You made it. You were finally there. After thousands of hours of studying, dozens of tests, numerous volunteer and leadership experiences (to say nothing of many other sacrifices along the way), you had reached the pinnacle of your education. You earned the title you had so desperately yearned for: medical student.
We all come from diverse backgrounds. Hailing from different geographies, with ideologies and opinions cultivated through varied life experiences; we have achieved a wide range of accomplishments and now strive towards an assortment of career goals. And yet, despite these differences, medical school is very much the same for all of us.
Excited. Anxious. Enthused. Terrified. Determined. Uneasy. Driven. These words probably describe just a sample of what you felt when it all began. Regardless, you wanted to be here because, as we all told our medical school interviewers, you thought you would enjoy helping people and becoming a physician.
But what does that actually mean? Did you fully understand the weight of those words? The kind of personal toll they could take? I will be the first to admit that I did not.
We began the much-anticipated trek with intense enthusiasm, only to quickly realize what the adventure truly entails. We started to see how much studying is, in fact, required. Then came the additional responsibilities — leadership roles, community engagements, non-medical papers, other non-academic requirements and more. Those were soon followed by a growing list of sacrifices, such as giving up time with loved ones, less time dedicated to your favorite hobbies and of course, the blessed unaccounted-for-hours of the day we call sleep. Nevertheless, your enthusiasm and relentless personality pushed you forward and you become entrenched in the foundation of your medical career.
And then came the reality check. When exactly it happens will be different for each person, but it is the point where we realize that medical school is an extremely arduous process. We start to understand how difficult it is. It is exhausting in an intellectual, emotional, social, and physical way. Did we anticipate that? Of course we did. Did we have an understanding of what that would feel like? I didn’t. We aren’t strangers to difficult tasks or extreme efforts. In fact, our experience with various challenges is what brought us here. However, this is a new level of tough, requiring unwavering dedication. The sacrifices are greater and the rewards are rarely immediate. More people are criticizing your efforts than ever and unfortunately, they aren’t always warm and fuzzy versions of constructive criticism.
The journey medical students go through is similar to that of a marathon runner. Initially, the adrenaline and anxiety are enough to push through any obstacle that the course presents. However, these emotional and physical phenomena can only carry the runner so far and soon they are found seemingly alone to battle the remaining miles of asphalt.
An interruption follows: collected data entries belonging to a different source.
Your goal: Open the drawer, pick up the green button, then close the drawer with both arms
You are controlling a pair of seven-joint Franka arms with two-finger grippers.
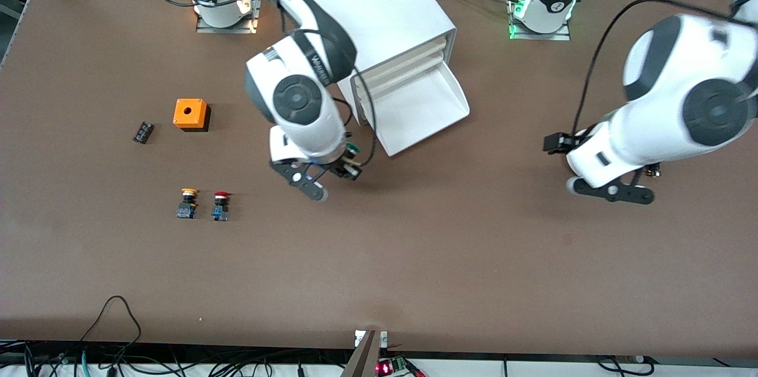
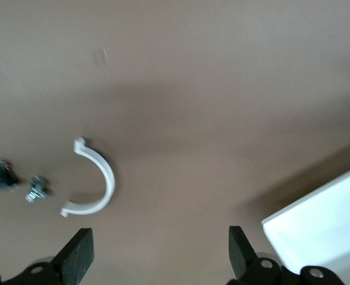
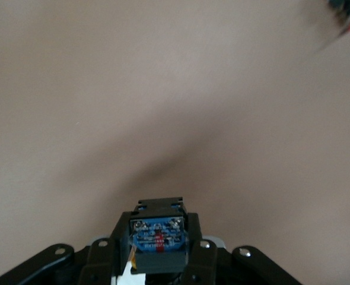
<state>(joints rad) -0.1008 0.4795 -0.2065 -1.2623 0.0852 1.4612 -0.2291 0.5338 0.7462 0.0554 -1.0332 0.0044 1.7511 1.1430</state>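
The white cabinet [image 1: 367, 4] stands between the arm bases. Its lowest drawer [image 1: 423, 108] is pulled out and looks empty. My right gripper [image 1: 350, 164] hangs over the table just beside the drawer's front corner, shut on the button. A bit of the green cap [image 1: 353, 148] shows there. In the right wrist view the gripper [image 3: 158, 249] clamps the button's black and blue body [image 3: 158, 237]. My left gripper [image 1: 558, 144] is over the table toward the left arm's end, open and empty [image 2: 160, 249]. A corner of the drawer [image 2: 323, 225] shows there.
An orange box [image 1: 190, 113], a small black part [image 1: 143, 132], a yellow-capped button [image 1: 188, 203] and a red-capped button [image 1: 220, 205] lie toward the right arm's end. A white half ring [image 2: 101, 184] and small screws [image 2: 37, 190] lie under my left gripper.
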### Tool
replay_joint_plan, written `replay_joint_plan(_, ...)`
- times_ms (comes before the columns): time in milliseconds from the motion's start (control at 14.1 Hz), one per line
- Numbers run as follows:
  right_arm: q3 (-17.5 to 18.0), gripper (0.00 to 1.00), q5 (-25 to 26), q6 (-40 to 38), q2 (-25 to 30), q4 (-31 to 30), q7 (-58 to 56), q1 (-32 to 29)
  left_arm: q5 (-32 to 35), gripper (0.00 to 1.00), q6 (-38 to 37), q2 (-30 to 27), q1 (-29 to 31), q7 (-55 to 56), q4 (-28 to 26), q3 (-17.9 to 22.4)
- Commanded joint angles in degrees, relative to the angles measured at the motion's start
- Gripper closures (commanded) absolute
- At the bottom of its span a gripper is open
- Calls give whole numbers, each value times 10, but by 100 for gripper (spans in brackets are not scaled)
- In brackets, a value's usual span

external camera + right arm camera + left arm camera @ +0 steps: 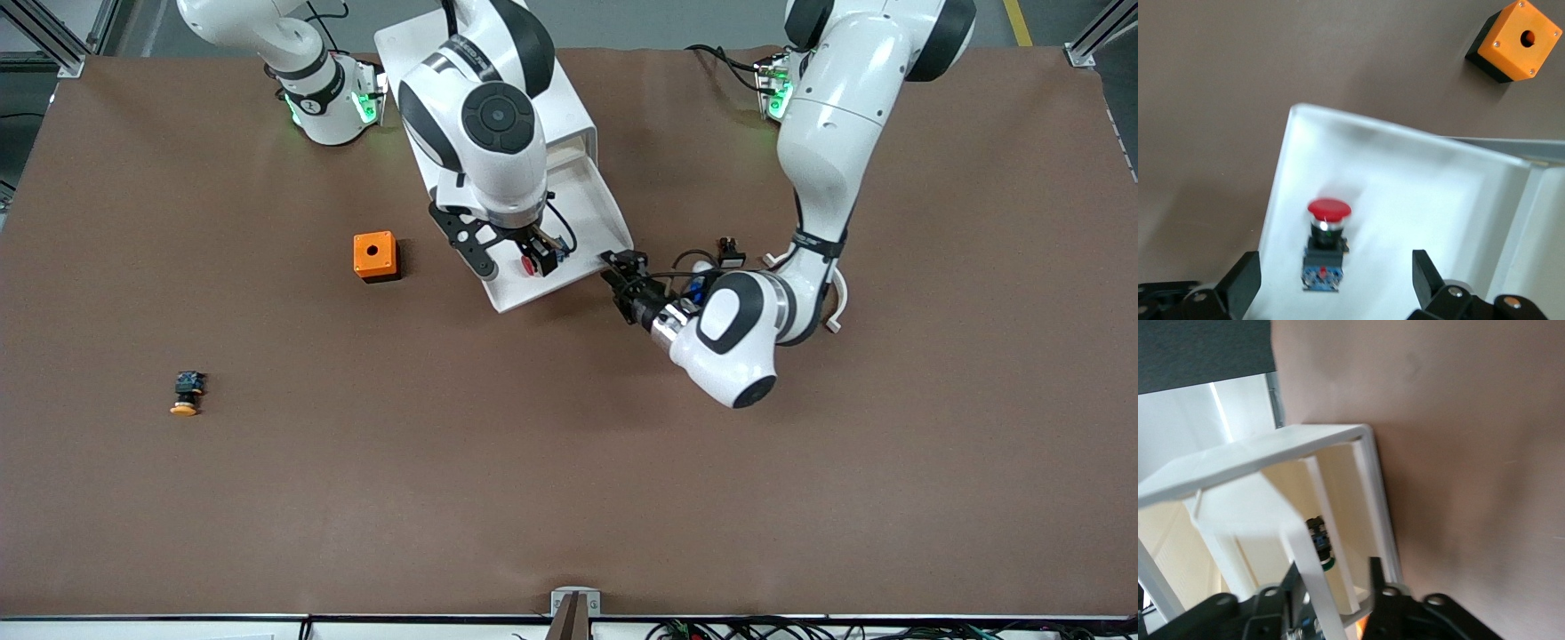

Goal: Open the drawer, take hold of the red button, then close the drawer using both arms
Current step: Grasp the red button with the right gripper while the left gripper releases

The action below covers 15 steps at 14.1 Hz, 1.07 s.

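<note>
Drawer stands pulled out of the cabinet; button lies on its floor near the front edge, right tool over it, fingers apart with room either side. Left tool at the drawer's front corner, fingers apart astride the front wall. Orange cube sits clear beside the drawer toward the right arm's end of the counter, yellow-capped button well apart; only the right wrist view shows the whole button.

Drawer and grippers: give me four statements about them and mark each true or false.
1. The drawer is pulled out of the cabinet. True.
2. The red button lies on the bare table. False: it lies inside the drawer.
3. The right gripper is open above the red button. True.
4. The left gripper holds the orange cube. False: it is at the drawer's front corner, and the cube sits alone on the table.
</note>
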State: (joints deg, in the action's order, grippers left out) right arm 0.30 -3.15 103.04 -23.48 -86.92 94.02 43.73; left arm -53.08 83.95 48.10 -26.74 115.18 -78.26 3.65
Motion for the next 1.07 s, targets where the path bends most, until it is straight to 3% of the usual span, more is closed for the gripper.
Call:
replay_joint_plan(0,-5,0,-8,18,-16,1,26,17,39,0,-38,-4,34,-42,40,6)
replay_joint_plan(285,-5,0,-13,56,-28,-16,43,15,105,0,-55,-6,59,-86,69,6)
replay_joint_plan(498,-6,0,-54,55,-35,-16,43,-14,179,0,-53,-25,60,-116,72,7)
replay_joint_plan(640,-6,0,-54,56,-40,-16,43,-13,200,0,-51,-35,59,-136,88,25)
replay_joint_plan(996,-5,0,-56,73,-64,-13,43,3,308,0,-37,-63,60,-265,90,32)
As their enthusiasm fades they begin to ask themselves, “Why did I do this?” or “Will I ever finish?” In much the same way, medical student burnout is real, and can become overwhelming. Many decide the commitment isn’t worth it and leave to pursue other interests, while others carry on suffering and unhappy. These are real struggles. Medical school, like marathons, shouldn’t be about staggering across the finish line but finishing strong with a passion for what you have accomplished.
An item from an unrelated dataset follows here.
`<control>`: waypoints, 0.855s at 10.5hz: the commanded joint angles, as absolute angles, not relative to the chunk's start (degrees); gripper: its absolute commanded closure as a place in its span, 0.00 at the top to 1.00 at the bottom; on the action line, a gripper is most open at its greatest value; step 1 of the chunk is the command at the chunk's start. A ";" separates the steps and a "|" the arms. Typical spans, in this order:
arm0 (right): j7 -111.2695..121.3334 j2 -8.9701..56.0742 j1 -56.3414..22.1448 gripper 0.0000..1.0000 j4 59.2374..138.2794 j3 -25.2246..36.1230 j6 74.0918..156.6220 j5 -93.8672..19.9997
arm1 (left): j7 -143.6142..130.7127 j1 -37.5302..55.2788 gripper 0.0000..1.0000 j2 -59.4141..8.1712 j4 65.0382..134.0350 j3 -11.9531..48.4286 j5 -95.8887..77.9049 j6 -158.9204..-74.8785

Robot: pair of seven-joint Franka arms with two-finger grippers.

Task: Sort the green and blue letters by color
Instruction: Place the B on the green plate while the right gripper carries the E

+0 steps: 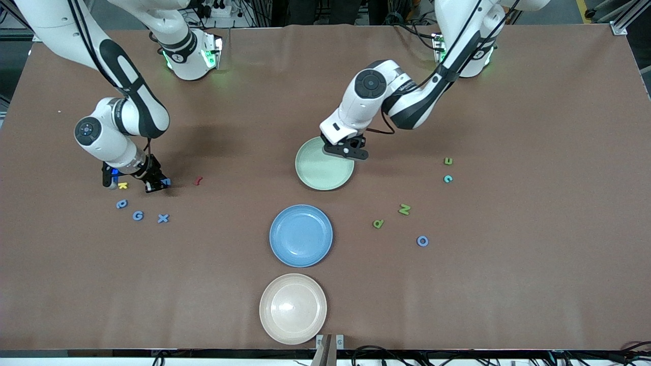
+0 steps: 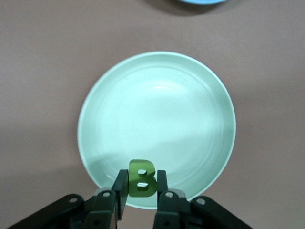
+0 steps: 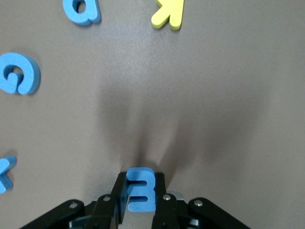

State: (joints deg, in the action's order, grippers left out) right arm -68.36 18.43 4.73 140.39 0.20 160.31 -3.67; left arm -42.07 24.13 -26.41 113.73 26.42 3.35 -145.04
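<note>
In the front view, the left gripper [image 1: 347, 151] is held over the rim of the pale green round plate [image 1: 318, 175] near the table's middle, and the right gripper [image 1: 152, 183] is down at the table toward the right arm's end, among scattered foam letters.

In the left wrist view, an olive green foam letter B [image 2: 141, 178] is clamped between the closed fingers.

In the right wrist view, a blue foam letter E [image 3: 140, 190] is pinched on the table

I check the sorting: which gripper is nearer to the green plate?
Left. The left gripper, shut on the green B, is over the green plate rim; the right gripper holds a blue letter near the right arm's end.
</note>
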 commanded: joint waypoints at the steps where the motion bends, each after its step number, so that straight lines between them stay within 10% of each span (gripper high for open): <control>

No time during medical school is more decisive than when we contemplate the answers to those questions about what brought us here and why we should continue on. We shouldn’t be content to just finish; to just stagger through. We should expect to thrive and enjoy the journey. What that means is unique to each student but the process of discovering this is much the same. It requires reflection and a realization about who we truly are. Who were you when you came to school and this journey began? How has the experience impacted you? I do not believe that seismic changes of character or personality need to occur. Rather, the experiences of medical school can work synergistically with our past to become a refining and complementary step in fulfilling our potential. Finding ourselves and rediscovering our values within this new environment allows us to thrive.
Succeeding in medical school is an attainable reality for each of us. To do so requires that we have the right vision: to connect with who we are and with what matters most to us. As we identify what that vision is, we need to find balance so that the experience doesn’t overwhelm us. That isn’t to say that the road will be easy, but it will most certainly always be possible. We can do this right. We can thrive in medical school.